Firefighters Handle Real Emergency at Training

Used by Permission:  Daily Hampshire Gazette

by Fran Ryan – Gazette Contributing Writer

GOSHEN, MA – On Sunday morning, a Massachusetts Firefighting Academy training session went from practice drill to a real-life scenario when the Chesterfield and Goshen firefighters attending were called to the scene of a rollover on Route 143.

The firefighters were in the middle of a class in vehicle extrication – the process of removing a person from a vehicle that has been heavily damaged in a collision.

“We had just started cutting up the car when the tone sounded,” said Goshen Fire Capt. Bob Labrie.  “Fire Chief Dave Hewes, and Bill Nugent from the Chesterfield Fire Department and Deputy Chief Kim Dresser and Jon Schwaiger of the Goshen Fire Department responded to the call.”

Williamsburg firefighters, who also responded to the call together with the Chesterfield and Goshen crews, worked for a half-hour to remove Mindy Kelly of Worthington from her Chevy Blazer after it struck a guard rail and rolled over several times before coming to rest on its roof.  Kelly was taken by Life Star helicopter to Baystate Medical Center, where she was listed in good condition Monday, according to a hospital spokesperson.  Her three young children were also in the car, but not trapped.  One was taken to Cooley Dickenson hospital by Highland Ambulance.

The accident put the training exercise at the Goshen Fire station into a sharp perspective, firefighters said.

There, 26 firefighters from 14 cities and towns practiced life-saving drills, living a pile of ravaged and dissected cars in their wake.

Goshen Fire Chief Sue Labrie said the training program was crucial for helping firefighters stay current with ever-evolving extrication techniques.

The Academy provides fire training to municipal fire service personnel at no cost to the cities and towns.

Open to firefighters across the state, the class was attended by firefighters from Ashland, Cheshire, Chesterfield, Dartmouth, East Longmeadow, Gill, Goshen, Great Barrington, Greenfield, Leicester, Northborough, Springfield, Williamstown and Worcester.

“This is a two-day program on vehicle extrication,” said William Defreest, lead instructor at the Academy and the assistant fire chief in Lee.  “Students learn to use hand tools and hydraulic tools to free individuals from cars, as well as different techniques depending on the configuration of the vehicle.”
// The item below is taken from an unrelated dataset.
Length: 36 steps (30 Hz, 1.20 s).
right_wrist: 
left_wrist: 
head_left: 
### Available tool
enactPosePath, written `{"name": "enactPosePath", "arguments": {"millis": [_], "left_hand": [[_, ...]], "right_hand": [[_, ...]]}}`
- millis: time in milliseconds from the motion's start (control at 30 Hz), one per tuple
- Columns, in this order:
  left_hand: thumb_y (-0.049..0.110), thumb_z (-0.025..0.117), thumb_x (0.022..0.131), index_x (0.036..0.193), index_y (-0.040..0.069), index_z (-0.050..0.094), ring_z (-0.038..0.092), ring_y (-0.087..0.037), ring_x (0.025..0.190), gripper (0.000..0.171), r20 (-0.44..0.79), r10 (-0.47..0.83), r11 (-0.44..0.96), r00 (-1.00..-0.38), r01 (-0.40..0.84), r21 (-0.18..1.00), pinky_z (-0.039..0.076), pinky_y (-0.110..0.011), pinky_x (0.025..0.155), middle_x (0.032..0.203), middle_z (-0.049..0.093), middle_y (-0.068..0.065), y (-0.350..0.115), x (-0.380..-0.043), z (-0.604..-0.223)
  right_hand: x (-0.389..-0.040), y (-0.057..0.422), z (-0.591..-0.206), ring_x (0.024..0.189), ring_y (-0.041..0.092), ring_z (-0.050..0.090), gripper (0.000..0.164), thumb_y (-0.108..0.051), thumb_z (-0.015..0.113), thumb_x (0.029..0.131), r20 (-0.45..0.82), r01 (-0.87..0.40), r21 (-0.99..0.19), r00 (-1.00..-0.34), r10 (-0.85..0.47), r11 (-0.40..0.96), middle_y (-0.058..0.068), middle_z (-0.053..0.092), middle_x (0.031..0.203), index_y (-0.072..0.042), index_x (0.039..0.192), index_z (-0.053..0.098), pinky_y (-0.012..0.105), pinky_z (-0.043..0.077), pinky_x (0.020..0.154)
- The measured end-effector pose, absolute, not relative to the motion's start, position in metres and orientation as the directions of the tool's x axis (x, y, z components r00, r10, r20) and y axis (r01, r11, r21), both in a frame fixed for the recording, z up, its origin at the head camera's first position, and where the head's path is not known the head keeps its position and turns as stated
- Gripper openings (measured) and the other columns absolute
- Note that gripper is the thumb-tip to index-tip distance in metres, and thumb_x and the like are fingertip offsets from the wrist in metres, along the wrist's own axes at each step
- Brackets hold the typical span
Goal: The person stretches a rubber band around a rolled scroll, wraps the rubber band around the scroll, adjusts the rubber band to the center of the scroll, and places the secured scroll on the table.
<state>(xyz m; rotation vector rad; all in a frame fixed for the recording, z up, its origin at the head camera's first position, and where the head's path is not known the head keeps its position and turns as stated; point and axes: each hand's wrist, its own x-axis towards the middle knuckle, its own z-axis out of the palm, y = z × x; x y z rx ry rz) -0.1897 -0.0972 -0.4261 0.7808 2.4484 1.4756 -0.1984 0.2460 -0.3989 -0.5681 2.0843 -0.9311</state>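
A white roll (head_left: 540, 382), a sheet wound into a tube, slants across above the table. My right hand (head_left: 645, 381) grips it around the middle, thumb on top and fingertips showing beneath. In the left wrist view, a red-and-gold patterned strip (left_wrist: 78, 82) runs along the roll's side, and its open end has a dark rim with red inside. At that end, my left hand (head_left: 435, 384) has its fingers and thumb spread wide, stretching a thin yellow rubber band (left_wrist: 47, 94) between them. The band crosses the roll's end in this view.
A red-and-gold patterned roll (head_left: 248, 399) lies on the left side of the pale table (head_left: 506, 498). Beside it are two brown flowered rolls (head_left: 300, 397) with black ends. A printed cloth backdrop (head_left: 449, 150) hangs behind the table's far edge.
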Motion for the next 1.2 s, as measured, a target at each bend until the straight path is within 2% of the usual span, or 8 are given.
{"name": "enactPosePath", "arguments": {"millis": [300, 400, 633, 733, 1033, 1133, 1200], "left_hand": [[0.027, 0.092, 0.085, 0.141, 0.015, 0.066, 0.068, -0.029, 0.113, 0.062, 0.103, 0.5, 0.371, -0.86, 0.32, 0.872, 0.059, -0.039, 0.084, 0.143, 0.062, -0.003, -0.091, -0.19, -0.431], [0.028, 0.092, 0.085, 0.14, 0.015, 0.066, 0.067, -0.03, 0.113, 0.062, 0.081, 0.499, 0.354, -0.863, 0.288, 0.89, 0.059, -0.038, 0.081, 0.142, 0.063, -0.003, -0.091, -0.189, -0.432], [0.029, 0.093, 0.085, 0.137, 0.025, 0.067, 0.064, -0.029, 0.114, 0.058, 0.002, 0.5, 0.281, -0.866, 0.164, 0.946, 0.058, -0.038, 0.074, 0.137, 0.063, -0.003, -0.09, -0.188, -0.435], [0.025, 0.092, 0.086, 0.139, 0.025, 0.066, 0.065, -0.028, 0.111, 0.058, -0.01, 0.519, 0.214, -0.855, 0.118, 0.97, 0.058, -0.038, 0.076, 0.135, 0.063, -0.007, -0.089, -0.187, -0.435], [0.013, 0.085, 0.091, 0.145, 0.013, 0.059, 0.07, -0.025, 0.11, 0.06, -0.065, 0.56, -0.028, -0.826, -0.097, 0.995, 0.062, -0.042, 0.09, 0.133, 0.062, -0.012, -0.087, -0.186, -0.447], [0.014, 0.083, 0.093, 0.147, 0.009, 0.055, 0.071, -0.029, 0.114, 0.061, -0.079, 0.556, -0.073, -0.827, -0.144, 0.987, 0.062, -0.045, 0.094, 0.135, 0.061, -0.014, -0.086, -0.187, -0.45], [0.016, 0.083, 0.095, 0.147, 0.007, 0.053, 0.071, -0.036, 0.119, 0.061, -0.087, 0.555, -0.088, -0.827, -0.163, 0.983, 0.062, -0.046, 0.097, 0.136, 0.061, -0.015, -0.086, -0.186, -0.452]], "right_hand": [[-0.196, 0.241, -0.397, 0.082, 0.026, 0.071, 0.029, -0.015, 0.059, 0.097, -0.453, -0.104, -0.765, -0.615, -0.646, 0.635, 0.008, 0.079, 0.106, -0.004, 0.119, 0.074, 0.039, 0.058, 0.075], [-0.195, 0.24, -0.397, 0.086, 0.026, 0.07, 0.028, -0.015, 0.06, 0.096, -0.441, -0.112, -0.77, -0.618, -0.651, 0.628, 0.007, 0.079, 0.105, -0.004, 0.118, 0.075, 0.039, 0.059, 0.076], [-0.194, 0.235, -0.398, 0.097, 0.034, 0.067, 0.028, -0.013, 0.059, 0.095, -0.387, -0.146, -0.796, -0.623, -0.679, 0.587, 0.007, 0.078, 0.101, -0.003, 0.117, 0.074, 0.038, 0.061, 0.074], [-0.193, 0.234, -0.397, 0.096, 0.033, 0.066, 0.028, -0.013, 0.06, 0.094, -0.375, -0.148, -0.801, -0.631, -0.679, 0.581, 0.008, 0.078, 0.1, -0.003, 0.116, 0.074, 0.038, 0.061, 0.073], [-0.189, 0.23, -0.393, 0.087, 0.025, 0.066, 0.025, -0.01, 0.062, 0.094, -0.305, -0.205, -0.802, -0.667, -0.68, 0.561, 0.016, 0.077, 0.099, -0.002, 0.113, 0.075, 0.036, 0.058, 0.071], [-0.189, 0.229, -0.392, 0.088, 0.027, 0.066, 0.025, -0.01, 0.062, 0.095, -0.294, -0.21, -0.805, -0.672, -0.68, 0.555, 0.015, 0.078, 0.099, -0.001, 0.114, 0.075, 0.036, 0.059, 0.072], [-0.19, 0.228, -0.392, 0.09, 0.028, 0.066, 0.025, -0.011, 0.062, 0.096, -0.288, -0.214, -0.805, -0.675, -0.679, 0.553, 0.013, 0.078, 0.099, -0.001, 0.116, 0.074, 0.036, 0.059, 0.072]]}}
Chief Labrie said the class was good for both experienced firefighters to brush up on their skills and new recruits to get experience at properly cutting up a vehicle.

“Things change so quickly in the way these vehicles are made that it is very important to stay on top of the new designs and technology.” Labrie said.  With the advent of hybrid vehicles, a variety of air bags and changes in frame design, firefighters must know exactly how to safely cut into a car.

“When I started as a firefighter 38 years ago, it was grab a crow bar and pick axe and do the best you can,” Defrost said.  “With new vehicle construction and new extrication tools, that’s all changed.  Some of these cars have up to 16 air bags, and you have to know where they are located and how they are deployed.”

Capt. Labrie said firefighters also hav to take into account sliding doors, hatchbacks, hydraulic systems and electrical systems so they can safely and effectively get to the occupants of a vehicle.

“It is taking the care safely off the patient, rather than taking the patient our of the car,” he said.

The class assigned firefighters to work on specific scenarios involving seven vehicles set up behind the Goshen fire station.  Donated by 1812 Paint and Body influence and Leibernow’s Towing in Cummington, the vehicles were a variety of makes and models, in different conditions and set up in a range of positions.  All the vehicles had their batteries and fluids removed for the training.  Once the cars were reduced t0 mere skeletons, Leibenow’s picked them up for scrap.

Chief Labrie said she was very pleased with the Academy’s program and the number of firefighters that turned out for the class.

“I think today’s class went very well,” she said.  ‘That some of us actually had to respond to a rollover that needed extrication was pretty relevant to what we were doing today.”